Víctor Hugo Irazábal en esta serie, elaborada para el aniversario de la revista Comunicación, ha vuelto a obras y conceptos trabajados en diferentes momentos: Amalivaca (1994), Sakedi (1997), Oni Oni (2001), Frágil (2016) y Tieztos (2018). Algo aparentemente usual en un artista dado a la experimentación y con una conciencia lúcida del valor del proceso en el arte. Su trabajo ha tenido la particularidad de permanecer abierto a la experiencia del taller y hallarse constantemente increpado por las ideas de un maestro curioso, insatisfecho y explorador. Sin embargo, ¿qué significa volver específicamente aquí?
José Ortega y Gasset en su ensayo La deshumanización del arte expone que el poeta romántico quería ser sobre todo “humano”. Contrariamente, los jóvenes poetas de principio de siglo XX comenzaron a diferenciar la vida de la poesía. El humano ya no fue el centro del arte sino la última frontera antes de entrar en lo poético. Uno de los asuntos más interesantes de ese cambio ha sido la evaporación del rostro del hombre en el aire de las palabras del poema. La consistencia de la “identidad” cedió ante la fugacidad de los signos. Y en esa levedad de las palabras y el aire, propio de la incipiente contemporaneidad, aconteció finamente la “huida de la persona humana” de la literatura y el arte. Pero, ¿qué se escapó junto a ella? El “tema”, nos dirá el filósofo. Y es eso, justamente, un dilema fundamental en las imágenes que nos ocupan.
Una obra sostenida por el tema y la centralidad humana es un trabajo cerrado sobre alguna categoría de la historia, la sociología o la ciencia entre otras. Volver, en esa obra, supone recordar, hacerle preguntas a una presencia ausente.
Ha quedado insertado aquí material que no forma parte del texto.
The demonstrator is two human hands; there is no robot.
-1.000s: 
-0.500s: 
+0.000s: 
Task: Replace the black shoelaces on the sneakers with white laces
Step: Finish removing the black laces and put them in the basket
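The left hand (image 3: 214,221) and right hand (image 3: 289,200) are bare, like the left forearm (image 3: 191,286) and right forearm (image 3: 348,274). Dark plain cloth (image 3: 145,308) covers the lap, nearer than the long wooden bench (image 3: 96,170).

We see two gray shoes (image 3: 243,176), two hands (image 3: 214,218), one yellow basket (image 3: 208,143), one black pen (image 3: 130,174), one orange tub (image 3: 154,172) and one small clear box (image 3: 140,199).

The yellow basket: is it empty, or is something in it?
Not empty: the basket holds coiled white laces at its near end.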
En la actualidad posthumana, tal presencia es apenas un fantasma. Uno de los tantos espectros dados a deambular por la obra, una de las corrientes de aire dejadas por los rostros desaparecidos cuando el artista abandonó al hombre. Volver, en el trabajo de Irazábal es regresar al instante de la ausencia, de la huida. Reencontrar aquello donde la voz de lo humano era apenas un murmullo: la selva. Esta le reveló en su encuentro que en la naturaleza
todo se corresponde. El cosmos está en el firmamento y en el cuerpo, en las piedras, en los árboles, en los ríos, en los rituales de los shapori (1), en las abrasiones sufridas por la materia en constante transformación, en los animales, en los signos y en los shabonos (2).
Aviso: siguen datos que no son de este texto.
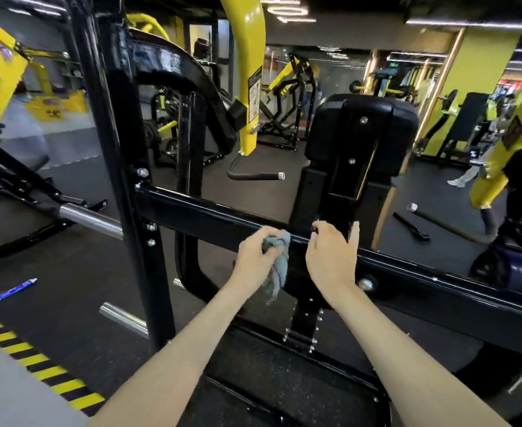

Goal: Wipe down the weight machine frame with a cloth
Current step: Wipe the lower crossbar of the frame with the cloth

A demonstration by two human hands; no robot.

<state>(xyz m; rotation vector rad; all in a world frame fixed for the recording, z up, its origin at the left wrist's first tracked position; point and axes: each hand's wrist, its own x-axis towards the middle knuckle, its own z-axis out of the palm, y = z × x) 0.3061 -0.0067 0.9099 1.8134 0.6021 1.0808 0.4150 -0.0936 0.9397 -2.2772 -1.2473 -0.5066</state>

Que esa vuelta del artista a obras de hace unos años esté mediada por lo digital nos dice algo más, algo muy importante. En la experiencia de las poéticas contemporáneas no hay, tampoco, universos distintos para los átomos y los bits. Así como en la selva los espíritus conviven con la materia pues la existencia es una totalidad, lo digital no es un añadido a las imágenes sino algo que se revela en ellas: la experiencia del proceso, lo inacabado, el movimiento, el hacerse infinito del arte. Algo anteriormente encerrado en el límite de la materia física, hoy extendido en la vibración electrónica de la inmaterialidad “virtual”. La obra digital expuesta aquí no es más que un impulso novedoso de esa huida interminable de la persona humana y sus fantasmas, un deslizamiento de la energía “procesual” del taller al software y un guiño a las honestas palabras de Ortega y Gasset cuando acepta que al arte actual lo distingue “la imposibilidad de volver atrás”.